In der Innenverteidigung fehlt noch ein Rechtsfuß, der VfB wird auf der Position noch etwas tun müssen. Und Angreifer El Bilal Toure von Atalanta soll noch ausgeliehen werden. Das war es dann aber auch mit der Kaderplanung. Das Supercup-Spiel gegen Leverkusen hat angedeutet, dass der VfB auch in dieser Saison mithalten kann, dass die Abläufe sitzen und die Mannschaft die Energie der letzten Saison in einem einzelnen Spiel durchaus reproduzieren kann.

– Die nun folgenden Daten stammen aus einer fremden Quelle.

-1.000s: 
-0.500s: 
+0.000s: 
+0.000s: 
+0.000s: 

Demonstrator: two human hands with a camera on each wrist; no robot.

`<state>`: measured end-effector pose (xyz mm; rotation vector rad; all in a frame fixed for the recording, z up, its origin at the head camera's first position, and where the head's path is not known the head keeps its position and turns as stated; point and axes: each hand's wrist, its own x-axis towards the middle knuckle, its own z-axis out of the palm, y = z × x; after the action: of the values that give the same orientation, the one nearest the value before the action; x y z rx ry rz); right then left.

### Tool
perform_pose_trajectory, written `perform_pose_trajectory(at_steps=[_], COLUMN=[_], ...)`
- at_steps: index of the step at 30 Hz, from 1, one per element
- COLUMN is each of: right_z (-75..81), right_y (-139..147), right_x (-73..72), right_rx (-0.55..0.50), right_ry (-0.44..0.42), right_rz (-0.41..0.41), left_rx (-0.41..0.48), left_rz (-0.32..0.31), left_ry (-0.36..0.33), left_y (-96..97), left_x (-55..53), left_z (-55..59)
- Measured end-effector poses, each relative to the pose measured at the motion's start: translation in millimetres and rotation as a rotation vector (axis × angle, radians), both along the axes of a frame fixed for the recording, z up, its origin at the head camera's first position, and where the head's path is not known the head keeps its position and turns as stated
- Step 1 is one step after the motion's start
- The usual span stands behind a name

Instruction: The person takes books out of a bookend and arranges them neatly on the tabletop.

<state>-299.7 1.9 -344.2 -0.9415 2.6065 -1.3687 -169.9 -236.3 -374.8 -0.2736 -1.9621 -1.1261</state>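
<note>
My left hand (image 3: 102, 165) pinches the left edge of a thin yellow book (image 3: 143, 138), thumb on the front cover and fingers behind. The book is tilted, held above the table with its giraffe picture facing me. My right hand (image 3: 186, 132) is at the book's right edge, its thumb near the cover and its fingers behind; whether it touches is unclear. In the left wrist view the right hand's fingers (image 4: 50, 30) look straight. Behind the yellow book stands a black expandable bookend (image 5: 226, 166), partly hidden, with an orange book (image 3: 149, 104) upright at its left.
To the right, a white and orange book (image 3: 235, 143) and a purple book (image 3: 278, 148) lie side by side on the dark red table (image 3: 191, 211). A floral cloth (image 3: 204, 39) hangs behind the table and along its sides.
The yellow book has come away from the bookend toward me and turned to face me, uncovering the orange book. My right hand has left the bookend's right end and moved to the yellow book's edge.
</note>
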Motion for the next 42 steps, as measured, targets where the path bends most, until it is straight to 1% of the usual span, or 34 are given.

Eine der großen Fragen wird sein, ob der VfB dieses Level über eine lange Saison wird halten können. Wie gehen die Spieler unmittelbar nach den Highlights in der Königsklasse mit dem grauen Liga-Alltag um? Nicht nur dann kommt Sebastian Hoeneß die entscheidende Rolle zu. Den Trainer konnte der VfB zumindest für diese Saison noch halten, das war der eigentliche "Königstransfer" der letzten Monate.

Die Turbulenzen hinter den Kulissen, unter anderem um den abgewählten Präsidenten Claus Vogt, scheinen die Vorbereitung auf die neue Saison kaum tangiert zu haben, die Stimmung ist fast schon zu euphorisch. Der VfB könnte sich im Kreis der vermeintlichen Top-Teams festbeißen, ein Platz im internationalen Geschäft wäre keine große Überraschung.

Keine Verluste bei Bayer Leverkusen

Der große Ausverkauf ist ausgeblieben, Trainer Xabi Alonso, Florian Wirtz, Jonathan Tah, Jeremie Frimpong oder Victor Boniface sind immer noch da. Bayer 04 hat es stattdessen geschafft, den ohnehin schon glänzend bestückten Kader noch einmal zu verbessern: Mit Aleix Garcia im defensiven Mittelfeld, mit Abwehrspieler Jeanuel Belocian und Flügelspieler Martin Terrier wurden die letzten Lücken geschlossen.

Alonso hat in Josip Stanisic nur einen wertvollen Spieler verloren, konnte nach der Rückkehr der EM-Fahrer also weiter an seinen Ideen arbeiten und Bayers Spiel noch einmal verfeinern. Auf dem Papier ist die Mannschaft noch einmal stärker geworden, bietet noch mehr taktische Möglichkeiten, noch mehr individuelle Klasse.

Bayer ist in allen Bereichen und für alle Spielsituationen bestens auf- und eingestellt, kann sich neben seiner Kreativität auch auf ein gesundes Maß an Aggressivität verlassen und scheint in seiner Mentalität und dem Glauben an sich weiter unbeirrbar. Einige Testspiele verliefen zwar etwas holprig, das Supercup-Duell gegen den VfB war aber schon wieder mehr als ein Fingerzeig: Ihren unbedingten Siegeswillen hat die Mannschaft offenbar über den Sommer hinweg konserviert.

Der Double-Sieger ist Topfavorit

Fußballerisch dürfte die Werkself auch in der neuen Saison nur schwer erreichbar sein, die individuelle Klasse der Spieler tut ihr Übriges. Die große Frage wird sein, wie viel Hunger die Mannschaft weiter entwickeln kann. Die Gier nach Erfolg hat Alonso seinem Team vermittelt, sie hat die Mannschaft zu Höchstleistungen getrieben. Nun steht die aufgeblähte Champions League an, für den einen oder anderen vielleicht der wichtigere Wettbewerb als die Bundesliga.

Dieser Spagat wird schwierig genug. Trotzdem geht Bayer 04 nicht nur als Titelverteidiger in die Bundesliga-Saison – sondern auch als Topfavorit auf den Titel. Noch vor dem FC Bayern.